Task: What you give back should be exactly the lines from the one with "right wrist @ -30" through the final line of the material, pictures removed; please add nothing.
▬▬▬
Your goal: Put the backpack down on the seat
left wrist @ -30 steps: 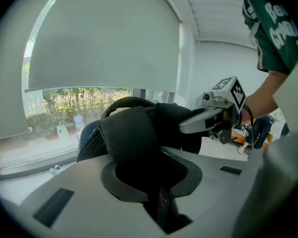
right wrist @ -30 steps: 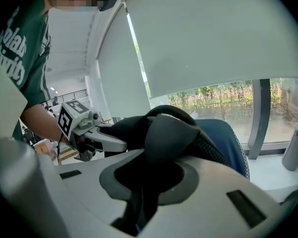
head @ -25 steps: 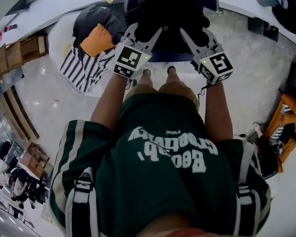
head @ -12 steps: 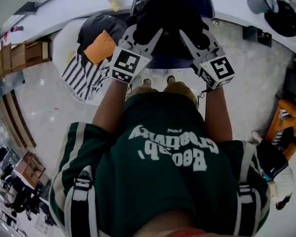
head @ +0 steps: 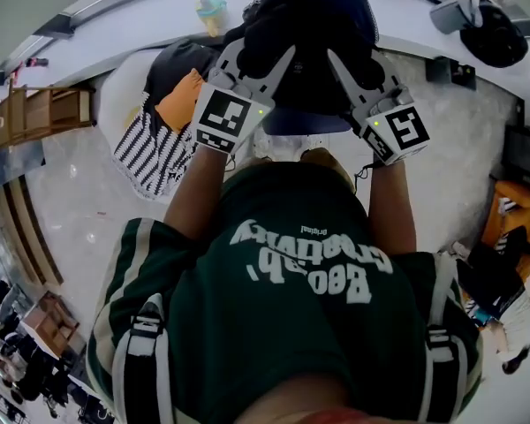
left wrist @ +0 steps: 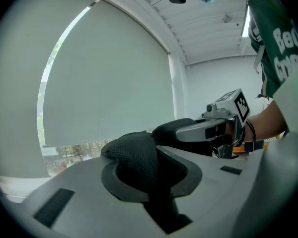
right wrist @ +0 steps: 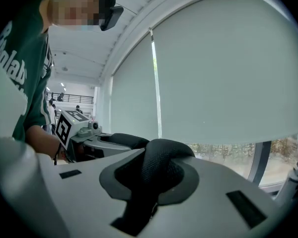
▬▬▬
Written solution:
right wrist @ -30 steps: 
head @ -25 steps: 
head @ -12 steps: 
head @ +0 steps: 
left wrist @ +0 steps: 
right wrist @ +0 steps: 

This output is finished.